# [About this exercise]
Go through the data and copy every line exactly, but not the images.

(Data excerpt Opens)

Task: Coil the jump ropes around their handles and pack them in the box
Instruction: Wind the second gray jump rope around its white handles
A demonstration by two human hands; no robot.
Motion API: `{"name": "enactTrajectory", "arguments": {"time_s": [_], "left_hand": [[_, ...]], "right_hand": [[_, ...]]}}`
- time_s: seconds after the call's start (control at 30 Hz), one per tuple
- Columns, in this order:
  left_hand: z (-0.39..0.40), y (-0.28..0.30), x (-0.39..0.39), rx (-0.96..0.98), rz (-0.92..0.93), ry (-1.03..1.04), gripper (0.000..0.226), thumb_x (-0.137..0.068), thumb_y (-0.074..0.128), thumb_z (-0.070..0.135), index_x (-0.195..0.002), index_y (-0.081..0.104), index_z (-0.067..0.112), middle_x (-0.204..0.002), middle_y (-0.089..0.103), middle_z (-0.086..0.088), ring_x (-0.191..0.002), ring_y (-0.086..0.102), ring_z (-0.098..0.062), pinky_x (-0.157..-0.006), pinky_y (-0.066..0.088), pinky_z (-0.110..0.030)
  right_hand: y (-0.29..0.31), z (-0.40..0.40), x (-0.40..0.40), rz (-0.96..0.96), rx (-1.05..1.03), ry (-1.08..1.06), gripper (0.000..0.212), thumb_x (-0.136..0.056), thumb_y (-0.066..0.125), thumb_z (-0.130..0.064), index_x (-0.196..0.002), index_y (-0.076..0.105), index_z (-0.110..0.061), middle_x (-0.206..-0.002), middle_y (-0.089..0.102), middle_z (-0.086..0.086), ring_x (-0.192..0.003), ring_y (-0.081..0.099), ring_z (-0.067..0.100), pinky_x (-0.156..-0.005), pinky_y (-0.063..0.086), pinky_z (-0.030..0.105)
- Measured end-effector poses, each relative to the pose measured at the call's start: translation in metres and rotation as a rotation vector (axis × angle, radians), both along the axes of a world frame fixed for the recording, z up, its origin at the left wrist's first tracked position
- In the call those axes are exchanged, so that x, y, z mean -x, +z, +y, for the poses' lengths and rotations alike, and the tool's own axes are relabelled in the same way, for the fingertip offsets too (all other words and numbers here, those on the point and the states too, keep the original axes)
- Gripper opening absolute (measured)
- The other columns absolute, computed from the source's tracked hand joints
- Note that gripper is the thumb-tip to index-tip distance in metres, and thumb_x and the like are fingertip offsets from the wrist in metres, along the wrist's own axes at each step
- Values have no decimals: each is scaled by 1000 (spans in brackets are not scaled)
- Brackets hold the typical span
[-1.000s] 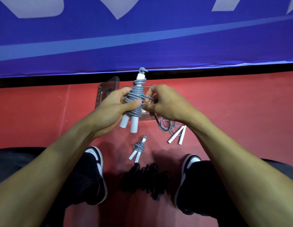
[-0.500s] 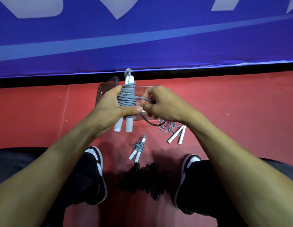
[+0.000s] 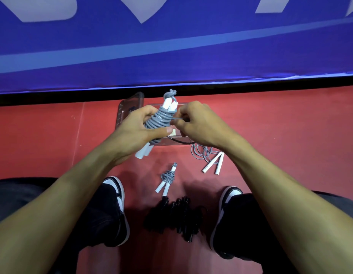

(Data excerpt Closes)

# [Output of the task]
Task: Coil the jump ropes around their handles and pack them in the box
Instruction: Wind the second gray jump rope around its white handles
A demonstration by two human hands; no robot.
Motion API: `{"name": "enactTrajectory", "arguments": {"time_s": [_], "left_hand": [[_, ...]], "right_hand": [[_, ...]]}}`
- time_s: seconds after the call's start (control at 30 Hz), one per tuple
- Columns, in this order:
  left_hand: z (-0.39..0.40), y (-0.28..0.30), x (-0.39..0.39), rx (-0.96..0.98), rz (-0.92..0.93), ry (-1.03..1.04), gripper (0.000..0.226), thumb_x (-0.137..0.068), thumb_y (-0.074..0.128), thumb_z (-0.070..0.135), index_x (-0.195..0.002), index_y (-0.081..0.104), index_z (-0.067..0.112), middle_x (-0.204..0.002), middle_y (-0.089..0.103), middle_z (-0.086..0.088), ring_x (-0.191..0.002), ring_y (-0.086..0.102), ring_z (-0.098..0.062), pinky_x (-0.157..-0.006), pinky_y (-0.066..0.088), pinky_z (-0.110..0.030)
  right_hand: y (-0.29..0.31), z (-0.40..0.40), x (-0.40..0.40), rz (-0.96..0.96), rx (-1.05..1.03), ry (-1.08..1.06), gripper (0.000..0.212), thumb_x (-0.136..0.056), thumb_y (-0.066..0.125), thumb_z (-0.130..0.064), index_x (-0.196..0.002), index_y (-0.076..0.105), index_z (-0.110..0.061), middle_x (-0.206..-0.002), middle_y (-0.089..0.102), middle_z (-0.086..0.086), ring_x (-0.192..0.003), ring_y (-0.081..0.099), ring_z (-0.067..0.100), pinky_x (-0.156..-0.005), pinky_y (-0.063..0.086), pinky_z (-0.030..0.105)
- Measured end-effector poses, each relative to the pose measured at the call's start: translation in metres and rotation as a rotation vector (axis × angle, radians), both along the axes of a world frame fixed for the recording, z up, its origin at the left wrist's first tracked position
- In the call those axes are exchanged, so that x, y, z mean -x, +z, +y, for the poses' lengths and rotations alike, and the tool's own axes are relabelled in the same way, for the fingertip offsets too (all other words and numbers here, those on the point and the states too, keep the original axes)
- Gripper opening absolute (measured)
- The other columns absolute, computed from the source's tracked hand joints
- Note that gripper is the thumb-tip to index-tip distance in metres, and thumb_x and the like are fingertip offsets from the wrist in metres, along the wrist's own axes at each step
- Values have no decimals: each is scaled by 1000 (spans in brackets are not scaled)
- Brackets hold the typical span
[-1.000s] 
[-0.500s] 
[+0.000s] 

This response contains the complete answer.